### The problem
Please transcribe every entry below exactly, without including the pictures.
Top of Input for this task
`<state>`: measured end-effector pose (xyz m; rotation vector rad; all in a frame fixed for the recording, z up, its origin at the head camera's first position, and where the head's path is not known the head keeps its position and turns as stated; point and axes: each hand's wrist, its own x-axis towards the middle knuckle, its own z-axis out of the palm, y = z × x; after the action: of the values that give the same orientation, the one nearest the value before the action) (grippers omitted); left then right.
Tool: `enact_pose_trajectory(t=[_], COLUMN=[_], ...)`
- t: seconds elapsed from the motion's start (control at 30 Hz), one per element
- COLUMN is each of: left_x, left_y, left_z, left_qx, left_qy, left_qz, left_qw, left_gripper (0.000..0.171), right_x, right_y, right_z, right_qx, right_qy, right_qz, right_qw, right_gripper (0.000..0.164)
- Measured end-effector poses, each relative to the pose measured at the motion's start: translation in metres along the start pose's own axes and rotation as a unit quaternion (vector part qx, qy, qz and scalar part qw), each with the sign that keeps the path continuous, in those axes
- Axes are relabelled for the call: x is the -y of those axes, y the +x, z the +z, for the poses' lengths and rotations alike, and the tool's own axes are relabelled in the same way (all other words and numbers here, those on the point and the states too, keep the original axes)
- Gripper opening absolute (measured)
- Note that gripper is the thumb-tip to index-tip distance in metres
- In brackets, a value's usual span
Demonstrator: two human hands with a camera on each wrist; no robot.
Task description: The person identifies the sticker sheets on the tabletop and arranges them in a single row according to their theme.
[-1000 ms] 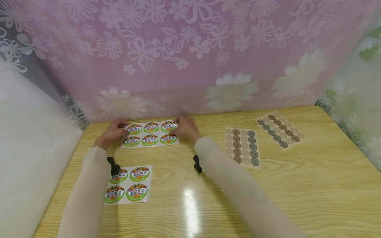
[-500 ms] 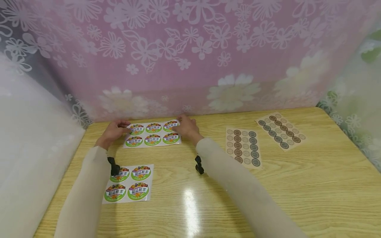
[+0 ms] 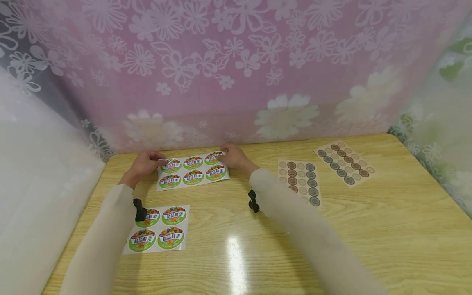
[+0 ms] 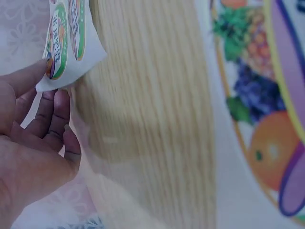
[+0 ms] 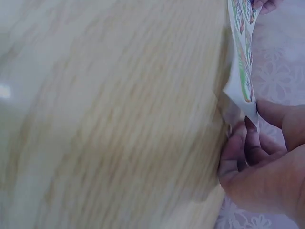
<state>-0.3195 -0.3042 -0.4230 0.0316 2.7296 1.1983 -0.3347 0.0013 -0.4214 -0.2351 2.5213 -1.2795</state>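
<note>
A white sheet of fruit stickers (image 3: 193,175), with several oval labels in two rows, is raised off the table's far edge. My left hand (image 3: 143,165) pinches its far left corner; in the left wrist view the thumb of that hand (image 4: 35,133) lies on the printed face and fingers are behind. My right hand (image 3: 237,159) pinches the far right corner, and the right wrist view shows the same grip by the hand (image 5: 262,157) as the sheet (image 5: 244,52) bends and hangs. A second fruit sticker sheet (image 3: 187,223) lies nearer, partly under my left forearm.
Two tan sheets of small round stickers lie at the right: one sheet (image 3: 306,180) is partly covered by my right sleeve, the other sheet (image 3: 344,163) lies askew behind it. A flowered pink curtain (image 3: 221,98) borders the wooden table (image 3: 387,229) at the back.
Both hands have lifted the far sticker sheet off the table and drawn it slightly nearer and to the right. The other sheets stay where they were.
</note>
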Motion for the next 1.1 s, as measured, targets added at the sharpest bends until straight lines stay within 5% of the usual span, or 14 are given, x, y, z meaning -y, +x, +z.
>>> enact_pose_trajectory(t=[0.4,0.77,1.1], left_x=[-0.02,-0.024,-0.048], left_y=[-0.016,-0.037,-0.063], left_z=[-0.005,0.004,0.021], left_qx=[0.017,0.005,0.054], left_qy=[-0.048,-0.086,-0.109], left_qz=[0.026,0.087,0.082], left_qw=[0.9984,0.9924,0.9892], left_gripper=[0.035,0.033,0.037], right_x=[0.004,-0.006,-0.023], right_y=[-0.018,-0.048,-0.087], right_z=[-0.029,-0.054,-0.072], right_qx=[0.074,0.08,0.087], right_qy=[0.072,0.101,0.117], right_qz=[-0.004,-0.001,0.0], right_qw=[0.995,0.992,0.989], right_gripper=[0.045,0.049,0.048])
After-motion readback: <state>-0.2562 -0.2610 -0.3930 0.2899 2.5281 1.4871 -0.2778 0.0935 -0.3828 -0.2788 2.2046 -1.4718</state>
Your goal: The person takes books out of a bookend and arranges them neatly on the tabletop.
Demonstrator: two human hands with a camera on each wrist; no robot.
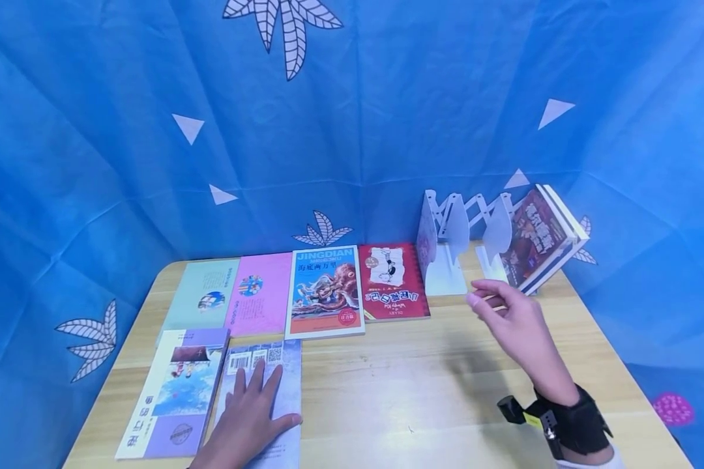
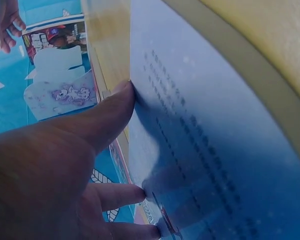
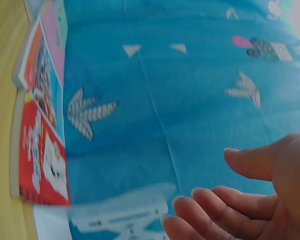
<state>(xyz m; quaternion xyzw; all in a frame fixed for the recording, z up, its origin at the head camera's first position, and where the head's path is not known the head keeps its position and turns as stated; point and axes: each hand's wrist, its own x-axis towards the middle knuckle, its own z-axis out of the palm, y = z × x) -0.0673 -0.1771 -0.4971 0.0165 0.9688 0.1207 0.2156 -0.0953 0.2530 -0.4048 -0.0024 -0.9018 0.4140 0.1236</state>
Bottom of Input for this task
### Result for this exercise
`<state>`: measured end-effector pose (xyz m; rotation vector rad; all in a frame fixed for the recording, z up, its origin at the head camera's first position, and where the head's path is not known the head keeps its position and turns as stated; point and axes: each hand's wrist, its own x-axis towards the middle knuckle, its own z-axis out of the palm, y = z × x; after the action: of the values that give the same orientation, the one nearest the value before the action) (grippers omitted); left then right.
Tool: `enact_pose_trajectory(t=[_], COLUMN=[_], ...)`
- t: seconds elapsed from the motion's start (control at 30 Hz), one per element
- COLUMN is each of: left_x, left_y, left_z, left_qx, left_qy, left_qz, left_qw, left_gripper (0.000..0.171), right_x, right_y, right_z, right_qx, right_qy, right_qz, right_qw, right_gripper (0.000..0.164)
- Measured end-effector poses, each relative to the pose measured at the motion's start: translation in metres along the start pose's own axes and rotation as a unit quaternion (vector part qx, qy, qz and scalar part qw), each with the sign that keeps the path continuous, in those axes
- Axes are relabelled for the call: x is the -y of those axes, y the +x, z the +z, for the poses' lengths and rotations alike, and the tool's own axes are relabelled in the same way (all other words and numbers here, those on the point and the states too, keep the original axes)
- Gripper opening absolute (measured)
- Note that gripper is the thumb-tip to index-tip distance in metres
- In brackets, a value's usual span
Demonstrator: two human hands with a camera on each wrist; no robot.
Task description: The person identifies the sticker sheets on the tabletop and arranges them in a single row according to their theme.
[-1000 ms] 
[-500 ms] 
[+0 ms] 
[+0 ms] 
[+0 ms] 
<state>-0.3195 -0.3042 -0.4230 0.0316 2.7296 1.1983 -0.3347 0.0013 -0.4214 -0.2351 2.5213 -1.2795</state>
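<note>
A white sheet of fruit stickers (image 3: 193,175), with several oval labels in two rows, is raised off the table's far edge. My left hand (image 3: 143,165) pinches its far left corner; in the left wrist view the thumb of that hand (image 4: 35,133) lies on the printed face and fingers are behind. My right hand (image 3: 237,159) pinches the far right corner, and the right wrist view shows the same grip by the hand (image 5: 262,157) as the sheet (image 5: 244,52) bends and hangs. A second fruit sticker sheet (image 3: 187,223) lies nearer, partly under my left forearm.
Two tan sheets of small round stickers lie at the right: one sheet (image 3: 306,180) is partly covered by my right sleeve, the other sheet (image 3: 344,163) lies askew behind it. A flowered pink curtain (image 3: 221,98) borders the wooden table (image 3: 387,229) at the back.
Both hands have lifted the far sticker sheet off the table and drawn it slightly nearer and to the right. The other sheets stay where they were.
</note>
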Motion for the next 1.1 s, as measured, targets added at the sharpest bends until straight lines stay within 5% of the usual span, or 14 are given, x, y, z meaning -y, +x, +z.
>>> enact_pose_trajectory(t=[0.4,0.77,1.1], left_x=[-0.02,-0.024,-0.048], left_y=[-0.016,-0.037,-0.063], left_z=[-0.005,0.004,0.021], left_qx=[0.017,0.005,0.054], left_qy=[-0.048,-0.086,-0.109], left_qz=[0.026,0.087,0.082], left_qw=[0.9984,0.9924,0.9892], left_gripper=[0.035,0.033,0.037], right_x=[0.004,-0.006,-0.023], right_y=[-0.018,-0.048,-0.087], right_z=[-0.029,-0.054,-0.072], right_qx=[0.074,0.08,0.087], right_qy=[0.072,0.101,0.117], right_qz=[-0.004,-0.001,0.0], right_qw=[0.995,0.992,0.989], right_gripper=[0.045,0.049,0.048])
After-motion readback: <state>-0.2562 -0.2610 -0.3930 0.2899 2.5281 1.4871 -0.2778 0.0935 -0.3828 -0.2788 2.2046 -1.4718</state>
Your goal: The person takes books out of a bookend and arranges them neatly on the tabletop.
Demonstrator: two human hands with a camera on each wrist; no robot.
<state>(xyz m; quaternion xyzw; all in a frame fixed for the recording, z up, its origin at the head camera's first position, and where the head's path is not known the head keeps its position and turns as stated; point and axes: each hand's wrist, its own x-axis towards the middle knuckle, its own z-axis out of the palm, y = z × x) -0.0673 -0.1771 -0.4971 0.0165 0.9688 0.1207 0.2156 -0.0953 0.2530 -0.4048 -0.0024 -0.9018 0.4140 0.1236</state>

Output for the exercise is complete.